Fifth, based on the TIF graph, a preliminary (before clinical assessment confirmation) cut-off (< 7) was identified for the clinically low WB. The cut-off highlighted in the current research is lower than that proposed in the original study (i.e., < 10). Different cut-offs obtained are worthy of more investigation in future research. As aforementioned, these results must be considered preliminary since they were obtained using participants only from the general population.

Sixth, this is the first validation study of the SDHS conducted in Romanian culture.

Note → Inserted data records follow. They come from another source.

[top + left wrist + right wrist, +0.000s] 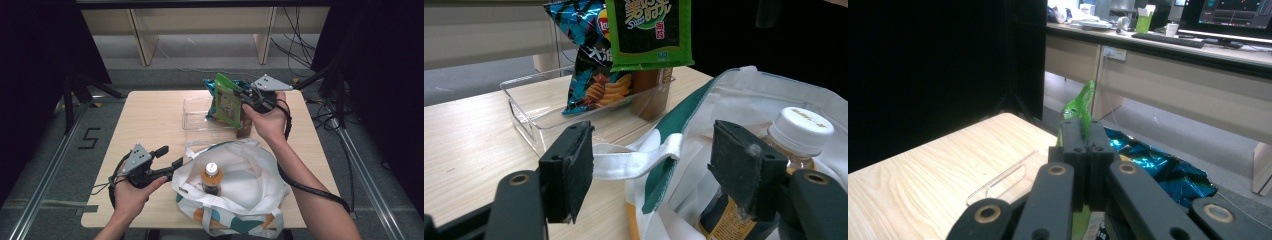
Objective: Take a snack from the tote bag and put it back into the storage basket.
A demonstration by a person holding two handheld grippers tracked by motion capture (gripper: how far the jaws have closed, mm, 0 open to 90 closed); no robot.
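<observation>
The work in hand looks like packing snacks from a clear plastic tray (197,120) into a white tote bag (250,180) on the counter (150,125). The right gripper (243,96) is clenched on the top edge of a green snack packet (227,102); in the right gripper view its jaws stand pressed together with the green foil pinched between them. The packet hangs just above the far right corner of the tray, in front of a blue chip bag (589,60) that stands in the tray beside a brown item too hidden to name.

The left gripper (167,157) is released, its jaws spread wide at the near left edge of the tote bag, with the bag's white handle (634,162) running between the pads (574,165) but not squeezed. A bottle of tea with a white cap (212,176) already stands inside the bag, on the side away from the tray.

By this reading the packet has been lifted and is not yet in the bag. The next move calls for carrying it from the tray toward the bag mouth and lowering it beside the bottle. The left gripper would probably need to close on the handle or rim to hold the mouth open, since the cloth sags.
</observation>
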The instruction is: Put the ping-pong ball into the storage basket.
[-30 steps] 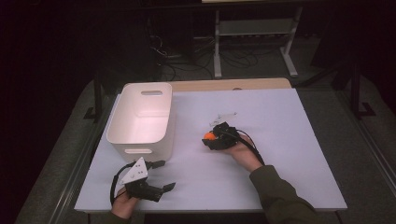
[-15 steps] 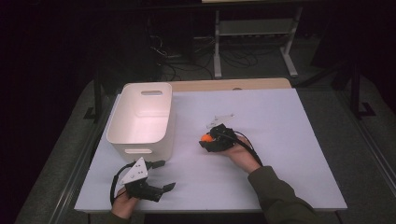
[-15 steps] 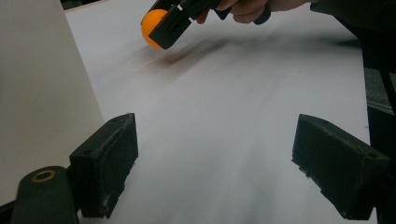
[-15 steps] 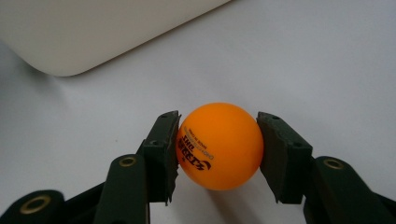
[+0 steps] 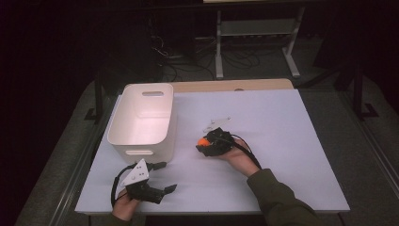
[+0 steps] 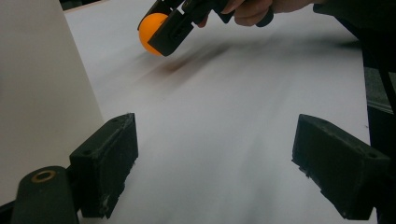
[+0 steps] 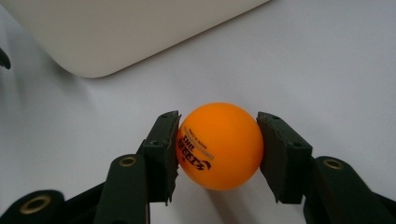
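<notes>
Since the earlier frames the right tongs have carried the orange ball a little way leftward across the bench, nearer the white bin, while the left tongs have kept their place at the near edge. In the right gripper view the ball sits squarely between the two black jaws, both pads pressed against its sides, so the right tongs are clamped on it; black lettering shows on its left face. The left gripper view puts the ball clear of the white surface with a dark shadow beneath it, which suggests it is lifted rather than resting. The left tongs stand wide apart with nothing between them, lying just off the near corner of the bin. As for progress, the pickup looks done and the carry is partway: the ball is close to the bin's long side but not yet above its rim. What seems left is to raise it over the wall, bring it above the opening and let go. From the high view the inside of the bin looks bare, with no ball or other item visible.
</notes>
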The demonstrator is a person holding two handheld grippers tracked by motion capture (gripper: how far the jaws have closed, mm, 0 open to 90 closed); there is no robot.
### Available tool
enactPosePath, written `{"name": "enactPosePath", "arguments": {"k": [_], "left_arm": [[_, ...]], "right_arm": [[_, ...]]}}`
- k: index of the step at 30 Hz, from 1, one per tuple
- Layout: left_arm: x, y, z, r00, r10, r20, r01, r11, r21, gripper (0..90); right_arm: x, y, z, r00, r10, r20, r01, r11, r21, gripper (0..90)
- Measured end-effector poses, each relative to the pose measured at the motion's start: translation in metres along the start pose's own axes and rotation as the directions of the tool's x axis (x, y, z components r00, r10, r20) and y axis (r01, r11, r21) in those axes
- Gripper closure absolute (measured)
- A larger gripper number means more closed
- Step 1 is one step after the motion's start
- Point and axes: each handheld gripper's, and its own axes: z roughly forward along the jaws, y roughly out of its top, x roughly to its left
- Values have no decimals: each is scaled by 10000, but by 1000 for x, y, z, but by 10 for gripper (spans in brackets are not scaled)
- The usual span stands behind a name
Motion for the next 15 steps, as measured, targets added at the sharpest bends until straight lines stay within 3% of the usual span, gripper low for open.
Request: {"name": "enactPosePath", "arguments": {"k": [15], "left_arm": [[0,0,0,10000,8,-1,-8,10000,-12,142]], "right_arm": [[13,4,3,9990,-263,-349,265,9996,49,499]]}}
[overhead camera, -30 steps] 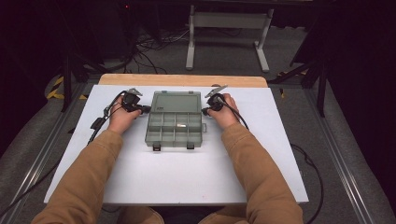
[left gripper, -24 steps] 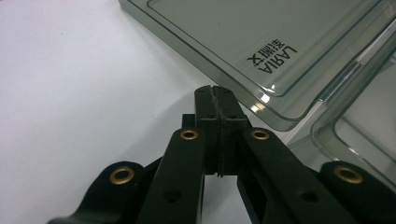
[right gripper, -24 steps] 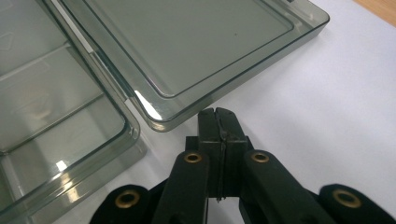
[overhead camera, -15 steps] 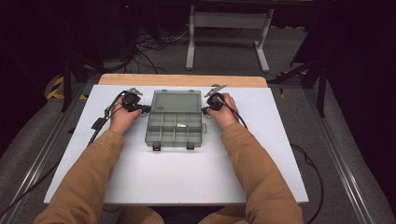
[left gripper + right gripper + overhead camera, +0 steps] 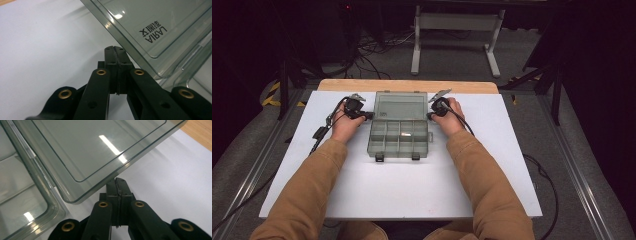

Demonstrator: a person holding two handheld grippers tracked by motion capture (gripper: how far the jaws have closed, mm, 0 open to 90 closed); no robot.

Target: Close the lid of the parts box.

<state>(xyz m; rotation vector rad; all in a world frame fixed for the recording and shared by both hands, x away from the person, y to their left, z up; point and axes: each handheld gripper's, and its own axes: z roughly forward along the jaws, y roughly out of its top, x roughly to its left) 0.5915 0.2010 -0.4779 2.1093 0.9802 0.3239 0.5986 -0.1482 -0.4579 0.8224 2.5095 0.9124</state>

Previous validation studies of adapted versions of the SDHS were conducted only in Spanish (Martínez et al., 2018) and Arabic (Yildirim & Balahmar, 2020). Thus, this study expands the extant empirical body of research on the psychometric properties of the SDHS.

Limitations and Future Studies Directions

Beyond these strengths, this study has some limitations. First, researchers obtained the data using a cross-sectional design; future longitudinal studies are needed to capture the dynamics of the latent trait (WB). Second, no data were collected from a clinical sample. Future studies using clinical samples are necessary to confirm the cut-off for the clinically low WB measured by the SDHS. Another suggestion for further research is to integrate the analysis of a disputable topic, namely the presence or absence of gender differences that might influence WB. Such investigations must start with measuring the invariance of the SDHS using CTT framework and the differential item functioning (DIF) based on IRT.

Conclusion

The authors of the SDHS (Joseph et al., 2004) explicitly encouraged future studies to validate the SDHS on various populations. To date, no study has been conducted in Romania. In addition, all previous studies were performed using CTT framework. The current research aimed to fill this gap. Construct, convergent, and concurrent validities proved good psychometric properties of the SDHS. IRT revealed excellent scale precision mostly on a negative range from the mean (− 3.5 SD, + 1 SD). All items had higher and respectively very high discrimination, indicating that each item can distinguish between contiguous levels of WB. Negatively worded items were the easiest to be endorsed, suggesting that positively worded items bring more information to the latent trait. The current findings demonstrate that the SDHS has excellent accuracy in measuring clinically low and moderate levels of WB. Thus, professionals can use the scale to measure WB dynamics in the context of therapeutic interventions, more precisely to highlight whether the symptomatic scores for clinically low levels of WB have improved. In the case of the Warwick–Edinburgh mental well-being scale (WEMWBS), which is also a measure WB, Marmara et al. (2022) obtained a similar pattern of less reliability for high levels of WB. However, the WEMWBS also does not capture low levels of WB. Since the SDHS is built on the depression-happiness continuum, it can capture extremely low (i.e., clinically low) levels of WB, but neither the SDHS nor the WEMWBS can capture high WB levels. Possible future developments of the WB scales should consider adding items of high difficulty to increase measurement precision in the upper end of the latent trait continuum.